Posted by *witchinghour »


Lady's Grace Berks and Bashers.

I've got a simple but potentially complex question for both people who are and are not familiar with Planescape.

What is Sigil and Planescape to you? What aesthetic, theme, and feeling you get from the setting? 

I'd love to hear some great answers from you folk! As I'm planning a few fun things this summer and would like to show you more, or something different but the same.
*Gadwin
Posts: 20
Joined: Thu Jan 01, 1970 12:00 am

Posted by *Gadwin »


I have only gotten into DnD as a whole via NWN1 a year ago. The planescape setting was, until recently, wholly unfamiliar to me. From what i've seen so far, planescape is kind of a theme park of sorts- go through this portal to get to the fire place, go through this one to get to the ice place. There isn't any extended travelling, and transitions between planes are usually very brief and chaotic. I enjoy this.

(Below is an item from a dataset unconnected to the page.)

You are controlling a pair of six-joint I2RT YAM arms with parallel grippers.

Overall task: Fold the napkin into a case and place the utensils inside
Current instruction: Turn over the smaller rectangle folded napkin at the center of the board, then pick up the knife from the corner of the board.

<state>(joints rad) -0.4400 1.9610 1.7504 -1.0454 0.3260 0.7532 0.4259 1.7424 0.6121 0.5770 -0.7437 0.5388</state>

To my knowledge, Sigil is a very shitty place to live. But amidst the gloom, doom, foul smells and sludge rain, small pockets of happiness can be found wherever two berks come together to adventure or hang out.
*Sinlinara
Posts: 528
Joined: Thu Jan 01, 1970 12:00 am

Posted by *Sinlinara »


Planescape is hard to wrap your head around and even harder to describe.  And that's sort of the charm - exploring things that should be impossible, yet aren't.  Things which are alien, and yet also commonplace in their own realms.  Whether you're using it as a temporary backdrop in a campaign otherwise on the Prime Material or making it a proper focus of the campaign, the sheer scale and amount of unknowns is something that is really appealing.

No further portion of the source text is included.